What to work on: Each line from the first down to the one containing "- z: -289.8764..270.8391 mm" should be returned exactly as it appears below.

Stored items:
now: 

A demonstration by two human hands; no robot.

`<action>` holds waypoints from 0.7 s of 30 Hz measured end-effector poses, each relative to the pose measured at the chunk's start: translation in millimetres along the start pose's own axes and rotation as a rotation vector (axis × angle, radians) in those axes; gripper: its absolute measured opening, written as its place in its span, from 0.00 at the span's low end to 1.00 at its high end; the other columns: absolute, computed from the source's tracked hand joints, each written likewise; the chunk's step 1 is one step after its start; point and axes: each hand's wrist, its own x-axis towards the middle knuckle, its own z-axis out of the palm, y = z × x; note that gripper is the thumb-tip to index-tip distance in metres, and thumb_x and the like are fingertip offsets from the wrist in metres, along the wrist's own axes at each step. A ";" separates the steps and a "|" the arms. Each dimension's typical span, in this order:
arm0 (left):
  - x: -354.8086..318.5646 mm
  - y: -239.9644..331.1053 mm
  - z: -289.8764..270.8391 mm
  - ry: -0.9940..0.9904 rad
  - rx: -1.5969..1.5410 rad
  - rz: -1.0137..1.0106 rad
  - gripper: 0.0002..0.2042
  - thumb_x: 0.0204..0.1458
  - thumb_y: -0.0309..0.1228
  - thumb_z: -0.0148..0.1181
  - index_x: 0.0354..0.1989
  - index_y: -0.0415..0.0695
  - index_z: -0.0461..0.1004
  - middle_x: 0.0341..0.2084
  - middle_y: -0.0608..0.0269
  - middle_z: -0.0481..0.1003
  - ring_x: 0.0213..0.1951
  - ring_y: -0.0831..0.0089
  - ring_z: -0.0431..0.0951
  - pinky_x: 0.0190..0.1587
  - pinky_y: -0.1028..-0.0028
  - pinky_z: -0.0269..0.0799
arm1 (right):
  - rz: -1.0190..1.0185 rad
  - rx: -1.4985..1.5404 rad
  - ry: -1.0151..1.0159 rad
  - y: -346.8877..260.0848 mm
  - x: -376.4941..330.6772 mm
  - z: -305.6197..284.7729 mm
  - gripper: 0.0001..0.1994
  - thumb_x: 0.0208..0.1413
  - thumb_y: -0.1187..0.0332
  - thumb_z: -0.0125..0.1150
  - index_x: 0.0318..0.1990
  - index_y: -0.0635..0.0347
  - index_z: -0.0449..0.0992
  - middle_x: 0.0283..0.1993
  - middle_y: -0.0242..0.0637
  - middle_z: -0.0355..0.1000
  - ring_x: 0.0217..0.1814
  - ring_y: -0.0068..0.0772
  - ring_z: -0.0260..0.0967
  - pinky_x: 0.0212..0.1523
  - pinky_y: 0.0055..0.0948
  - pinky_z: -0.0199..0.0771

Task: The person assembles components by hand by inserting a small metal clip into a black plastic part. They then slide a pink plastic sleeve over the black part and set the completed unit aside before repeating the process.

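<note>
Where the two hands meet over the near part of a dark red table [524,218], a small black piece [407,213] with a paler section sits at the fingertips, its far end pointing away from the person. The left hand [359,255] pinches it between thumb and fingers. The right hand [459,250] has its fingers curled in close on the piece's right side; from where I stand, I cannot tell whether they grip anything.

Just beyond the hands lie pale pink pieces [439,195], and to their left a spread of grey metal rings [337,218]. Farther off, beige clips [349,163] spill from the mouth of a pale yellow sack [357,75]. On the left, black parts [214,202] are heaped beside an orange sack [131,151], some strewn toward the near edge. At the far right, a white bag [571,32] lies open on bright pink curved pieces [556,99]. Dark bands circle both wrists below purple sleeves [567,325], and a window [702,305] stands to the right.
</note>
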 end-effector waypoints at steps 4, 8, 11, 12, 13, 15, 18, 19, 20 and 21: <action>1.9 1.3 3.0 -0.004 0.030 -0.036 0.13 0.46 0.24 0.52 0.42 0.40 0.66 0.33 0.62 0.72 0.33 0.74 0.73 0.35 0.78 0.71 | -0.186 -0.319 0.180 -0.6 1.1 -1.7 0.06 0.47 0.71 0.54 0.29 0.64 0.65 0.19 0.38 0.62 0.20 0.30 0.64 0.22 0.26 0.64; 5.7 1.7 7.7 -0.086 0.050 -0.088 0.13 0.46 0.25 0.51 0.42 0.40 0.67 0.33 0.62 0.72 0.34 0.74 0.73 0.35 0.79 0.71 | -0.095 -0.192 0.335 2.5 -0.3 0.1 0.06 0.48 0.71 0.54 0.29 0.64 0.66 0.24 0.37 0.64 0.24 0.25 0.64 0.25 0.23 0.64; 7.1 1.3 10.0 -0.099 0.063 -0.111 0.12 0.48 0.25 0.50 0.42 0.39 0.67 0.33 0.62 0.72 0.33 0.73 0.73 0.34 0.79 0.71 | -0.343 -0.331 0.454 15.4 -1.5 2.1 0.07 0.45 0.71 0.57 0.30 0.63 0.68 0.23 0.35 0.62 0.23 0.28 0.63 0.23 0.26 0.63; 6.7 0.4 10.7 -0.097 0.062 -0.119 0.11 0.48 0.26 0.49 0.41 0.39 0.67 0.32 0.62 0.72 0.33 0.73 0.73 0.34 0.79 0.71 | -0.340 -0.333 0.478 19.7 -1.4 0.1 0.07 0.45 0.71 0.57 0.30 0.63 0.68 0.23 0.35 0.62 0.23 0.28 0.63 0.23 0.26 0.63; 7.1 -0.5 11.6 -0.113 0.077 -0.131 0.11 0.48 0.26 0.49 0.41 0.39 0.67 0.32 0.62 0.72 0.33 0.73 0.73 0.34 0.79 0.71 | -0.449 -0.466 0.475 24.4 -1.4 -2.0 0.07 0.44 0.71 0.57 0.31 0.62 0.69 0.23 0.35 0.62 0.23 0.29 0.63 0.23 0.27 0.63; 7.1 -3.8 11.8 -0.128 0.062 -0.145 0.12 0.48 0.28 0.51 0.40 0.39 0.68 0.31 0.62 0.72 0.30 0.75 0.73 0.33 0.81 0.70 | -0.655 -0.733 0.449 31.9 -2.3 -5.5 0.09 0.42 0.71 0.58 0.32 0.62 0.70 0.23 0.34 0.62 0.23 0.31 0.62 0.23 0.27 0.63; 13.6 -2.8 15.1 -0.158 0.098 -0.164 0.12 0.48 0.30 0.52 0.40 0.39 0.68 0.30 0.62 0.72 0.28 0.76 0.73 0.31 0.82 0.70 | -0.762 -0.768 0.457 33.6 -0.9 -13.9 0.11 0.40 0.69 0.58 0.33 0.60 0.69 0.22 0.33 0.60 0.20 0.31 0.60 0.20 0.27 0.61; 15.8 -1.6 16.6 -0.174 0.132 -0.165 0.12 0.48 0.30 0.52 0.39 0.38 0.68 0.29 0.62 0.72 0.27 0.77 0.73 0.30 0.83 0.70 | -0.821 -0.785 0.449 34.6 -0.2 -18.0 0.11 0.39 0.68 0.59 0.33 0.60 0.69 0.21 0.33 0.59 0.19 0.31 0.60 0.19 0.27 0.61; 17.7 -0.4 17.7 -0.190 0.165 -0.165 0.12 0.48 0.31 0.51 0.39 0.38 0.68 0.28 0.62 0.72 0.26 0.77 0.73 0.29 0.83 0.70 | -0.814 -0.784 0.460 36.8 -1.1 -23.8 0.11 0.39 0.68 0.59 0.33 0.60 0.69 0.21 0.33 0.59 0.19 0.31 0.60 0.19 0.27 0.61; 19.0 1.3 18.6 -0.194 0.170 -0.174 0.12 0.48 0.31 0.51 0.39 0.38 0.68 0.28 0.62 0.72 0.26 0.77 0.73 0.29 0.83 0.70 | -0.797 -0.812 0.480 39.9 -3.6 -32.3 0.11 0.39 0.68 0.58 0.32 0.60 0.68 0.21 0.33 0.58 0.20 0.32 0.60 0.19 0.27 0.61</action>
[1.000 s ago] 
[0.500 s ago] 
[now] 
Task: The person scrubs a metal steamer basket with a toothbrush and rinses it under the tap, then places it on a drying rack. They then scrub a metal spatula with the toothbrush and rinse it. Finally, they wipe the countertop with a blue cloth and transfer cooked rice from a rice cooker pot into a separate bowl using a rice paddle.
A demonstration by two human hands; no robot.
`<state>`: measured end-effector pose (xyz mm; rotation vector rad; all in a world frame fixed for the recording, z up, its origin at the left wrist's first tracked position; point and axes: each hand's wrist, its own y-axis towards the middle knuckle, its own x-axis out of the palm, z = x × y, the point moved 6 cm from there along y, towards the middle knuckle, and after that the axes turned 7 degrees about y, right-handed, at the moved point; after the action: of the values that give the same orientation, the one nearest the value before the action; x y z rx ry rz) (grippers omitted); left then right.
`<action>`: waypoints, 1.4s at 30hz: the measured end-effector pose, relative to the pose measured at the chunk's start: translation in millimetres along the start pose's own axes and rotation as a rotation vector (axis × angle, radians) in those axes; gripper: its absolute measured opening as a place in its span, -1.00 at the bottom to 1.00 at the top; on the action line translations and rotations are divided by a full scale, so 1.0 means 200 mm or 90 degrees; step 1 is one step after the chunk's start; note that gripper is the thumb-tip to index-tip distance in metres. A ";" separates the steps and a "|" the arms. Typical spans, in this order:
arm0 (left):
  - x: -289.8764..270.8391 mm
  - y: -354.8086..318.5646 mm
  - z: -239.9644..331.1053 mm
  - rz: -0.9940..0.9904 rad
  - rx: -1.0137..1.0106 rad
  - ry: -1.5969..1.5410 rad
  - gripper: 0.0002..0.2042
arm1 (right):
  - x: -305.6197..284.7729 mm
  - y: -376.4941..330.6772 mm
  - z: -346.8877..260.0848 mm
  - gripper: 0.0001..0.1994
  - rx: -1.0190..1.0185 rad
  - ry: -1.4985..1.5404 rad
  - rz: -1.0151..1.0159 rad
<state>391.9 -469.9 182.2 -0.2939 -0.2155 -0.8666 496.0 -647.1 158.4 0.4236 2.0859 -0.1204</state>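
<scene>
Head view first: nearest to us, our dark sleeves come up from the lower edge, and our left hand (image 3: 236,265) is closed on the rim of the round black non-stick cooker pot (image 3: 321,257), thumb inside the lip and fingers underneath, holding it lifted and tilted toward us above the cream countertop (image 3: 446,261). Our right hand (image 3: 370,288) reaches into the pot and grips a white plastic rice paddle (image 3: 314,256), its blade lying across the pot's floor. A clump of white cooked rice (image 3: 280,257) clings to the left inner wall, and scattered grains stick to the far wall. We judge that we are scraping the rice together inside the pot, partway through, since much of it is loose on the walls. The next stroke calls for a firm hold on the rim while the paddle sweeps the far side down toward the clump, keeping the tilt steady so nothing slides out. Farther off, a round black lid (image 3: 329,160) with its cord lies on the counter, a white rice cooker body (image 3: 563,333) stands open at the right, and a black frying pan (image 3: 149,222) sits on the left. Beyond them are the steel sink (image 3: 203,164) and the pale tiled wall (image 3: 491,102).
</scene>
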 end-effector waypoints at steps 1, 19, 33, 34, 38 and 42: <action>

Solution to the problem:
now: 

A demonstration by two human hands; no robot.

`<action>` holds waypoints from 0.7 s of 30 Hz measured end-effector poses, each relative to the pose measured at the chunk's start: translation in millimetres along the start pose's own axes and rotation as a rotation vector (axis × angle, radians) in those axes; gripper: its absolute measured opening, written as its place in its span, from 0.00 at the span's low end to 1.00 at its high end; the other columns: absolute, computed from the source's tracked hand joints, each written likewise; the chunk's step 1 is one step after its start; point and axes: each hand's wrist, its own x-axis towards the middle knuckle, its own z-axis out of the palm, y = z × x; note that gripper is the thumb-tip to index-tip distance in metres, and thumb_x and the like are fingertip offsets from the wrist in metres, along the wrist's own axes at each step. A ";" separates the steps and a "|" the arms. Each dimension's typical span, in this order:
arm0 (left):
  - x: -354.8086..318.5646 mm
  - y: -239.9644..331.1053 mm
  - z: -289.8764..270.8391 mm

This answer is now complete.